JPMorgan Chase Bank, N.A. (20240330737). SYSTEMS AND METHODS FOR LOW-COST SIMULATION OF QUANTUM ALGORITHMS simplified abstract
Contents
SYSTEMS AND METHODS FOR LOW-COST SIMULATION OF QUANTUM ALGORITHMS
Organization Name
Inventor(s)
Ruslan Shaydulin of New York NY (US)
Yue Sun of Short Hills NJ (US)
Marco Pistoia of Amawalk NY (US)
SYSTEMS AND METHODS FOR LOW-COST SIMULATION OF QUANTUM ALGORITHMS - A simplified explanation of the abstract
This abstract first appeared for US patent application 20240330737 titled 'SYSTEMS AND METHODS FOR LOW-COST SIMULATION OF QUANTUM ALGORITHMS
Simplified Explanation: The patent application describes systems and methods for low-cost simulation of quantum algorithms using a quantum computer simulator program. The method involves receiving a problem description and objective, precomputing a diagonal vector, initializing a state vector, applying phase and mixing operators, computing the quality of the state vector, and updating circuit parameters based on the quality.
- Key Features and Innovation:
- Utilizes a quantum computer simulator program for low-cost simulation of quantum algorithms. - Precomputes a diagonal vector comprising diagonal elements of a phase Hamiltonian. - Applies phase and mixing operators to a state vector based on circuit parameters. - Computes the quality of the state vector to evaluate the simulation. - Updates circuit parameters to improve the simulation quality.
- Potential Applications:
- Quantum algorithm development and testing. - Quantum computing research and education. - Optimization problems in various industries. - Cryptography and secure communication protocols. - Quantum machine learning and artificial intelligence.
- Problems Solved:
- Cost-effective simulation of quantum algorithms. - Efficient evaluation of quantum algorithm performance. - Facilitates research and development in quantum computing. - Provides a tool for testing and optimizing quantum algorithms. - Enhances understanding of quantum principles and applications.
- Benefits:
- Reduces the cost of quantum algorithm simulation. - Improves the accuracy and efficiency of quantum algorithm evaluation. - Accelerates research and development in quantum computing. - Enables testing and optimization of quantum algorithms. - Enhances knowledge and skills in quantum computing.

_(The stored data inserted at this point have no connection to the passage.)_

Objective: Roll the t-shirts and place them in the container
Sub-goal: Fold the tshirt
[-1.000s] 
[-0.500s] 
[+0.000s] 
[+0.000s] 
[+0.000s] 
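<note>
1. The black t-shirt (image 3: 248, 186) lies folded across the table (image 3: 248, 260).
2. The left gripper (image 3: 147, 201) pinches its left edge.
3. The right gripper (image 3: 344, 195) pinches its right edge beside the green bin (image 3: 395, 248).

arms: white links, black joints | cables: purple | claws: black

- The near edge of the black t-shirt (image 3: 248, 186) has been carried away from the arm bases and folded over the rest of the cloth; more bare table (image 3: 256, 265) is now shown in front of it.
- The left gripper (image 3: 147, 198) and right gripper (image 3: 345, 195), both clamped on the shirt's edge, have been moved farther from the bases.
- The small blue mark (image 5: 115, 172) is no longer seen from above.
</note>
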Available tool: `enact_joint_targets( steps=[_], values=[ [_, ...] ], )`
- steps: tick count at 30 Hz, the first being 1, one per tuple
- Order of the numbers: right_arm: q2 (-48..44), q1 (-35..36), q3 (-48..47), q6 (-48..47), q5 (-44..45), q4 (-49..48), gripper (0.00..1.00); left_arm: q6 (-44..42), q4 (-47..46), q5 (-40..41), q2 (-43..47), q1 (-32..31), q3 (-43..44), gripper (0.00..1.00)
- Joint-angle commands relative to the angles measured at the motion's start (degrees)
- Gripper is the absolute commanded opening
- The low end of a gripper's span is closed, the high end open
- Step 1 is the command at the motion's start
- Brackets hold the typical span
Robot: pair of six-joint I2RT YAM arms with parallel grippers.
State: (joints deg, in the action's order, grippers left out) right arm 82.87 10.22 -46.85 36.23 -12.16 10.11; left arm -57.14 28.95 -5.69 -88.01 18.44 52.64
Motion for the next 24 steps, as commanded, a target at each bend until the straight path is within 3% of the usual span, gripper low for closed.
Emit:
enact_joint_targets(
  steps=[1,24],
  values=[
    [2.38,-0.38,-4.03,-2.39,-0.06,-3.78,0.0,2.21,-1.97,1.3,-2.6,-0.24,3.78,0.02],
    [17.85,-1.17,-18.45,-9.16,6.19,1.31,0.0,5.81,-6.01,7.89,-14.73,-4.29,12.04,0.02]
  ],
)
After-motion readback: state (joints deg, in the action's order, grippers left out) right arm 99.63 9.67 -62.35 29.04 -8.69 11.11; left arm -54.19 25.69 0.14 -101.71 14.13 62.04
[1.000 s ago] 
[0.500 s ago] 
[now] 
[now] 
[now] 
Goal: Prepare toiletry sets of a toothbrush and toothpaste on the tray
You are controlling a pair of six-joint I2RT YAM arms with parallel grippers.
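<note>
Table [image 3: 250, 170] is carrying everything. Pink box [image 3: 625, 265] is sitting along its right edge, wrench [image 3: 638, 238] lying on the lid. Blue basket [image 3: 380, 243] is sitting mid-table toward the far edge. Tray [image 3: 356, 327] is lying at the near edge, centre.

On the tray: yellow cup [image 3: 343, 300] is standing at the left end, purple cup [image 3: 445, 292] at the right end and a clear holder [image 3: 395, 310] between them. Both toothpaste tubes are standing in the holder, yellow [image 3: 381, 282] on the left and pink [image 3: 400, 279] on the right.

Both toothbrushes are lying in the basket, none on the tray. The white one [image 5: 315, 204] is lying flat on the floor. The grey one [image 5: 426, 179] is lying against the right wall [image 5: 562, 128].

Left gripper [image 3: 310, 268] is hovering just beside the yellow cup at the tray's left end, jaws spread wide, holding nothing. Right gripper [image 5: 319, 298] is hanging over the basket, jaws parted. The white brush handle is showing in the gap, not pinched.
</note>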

- Commercial Applications:
- Title: "Cost-Effective Quantum Algorithm Simulation Technology" - Potential commercial uses in quantum software development companies. - Market implications include increased demand for quantum simulation tools. - Offers competitive advantage to businesses in quantum computing industry. - Supports innovation and advancement in quantum technology market.
- Prior Art:
- Prior research on quantum algorithm simulation methods. - Existing quantum computer simulators and software tools. - Academic studies on quantum algorithm evaluation techniques. - Patents related to quantum algorithm optimization and testing. - Industry publications on quantum computing applications and tools.
- Frequently Updated Research:
- Latest advancements in quantum algorithm simulation techniques. - Research on improving the efficiency of quantum computer simulators. - Updates on quantum algorithm evaluation metrics and methodologies. - Studies on the impact of quantum simulation on various industries. - Emerging trends in quantum computing research and development.
Questions about Quantum Algorithm Simulation Technology: 1. How does the use of a quantum computer simulator program benefit the simulation of quantum algorithms? 2. What are the potential applications of low-cost quantum algorithm simulation technology in different industries?
Original Abstract Submitted
systems and methods for low-cost simulation of quantum algorithms are disclosed. a method may include a quantum computer simulator computer program: (1) receiving a compact description of a problem and an objective to evaluate, a first circuit parameter, and a second circuit parameter; (2) precomputing a diagonal vector comprising diagonal elements of a phase hamiltonian; (3) initializing a state vector; (4) applying a phase operator to the state vector with the first circuit parameter; (5) applying a mixing operator to the state vector with the second circuit parameter; (6) reading the state vector; (7) computing a quality of the state vector based on the objective; and (8) updating the first circuit parameter and the second circuit parameter based on the quality.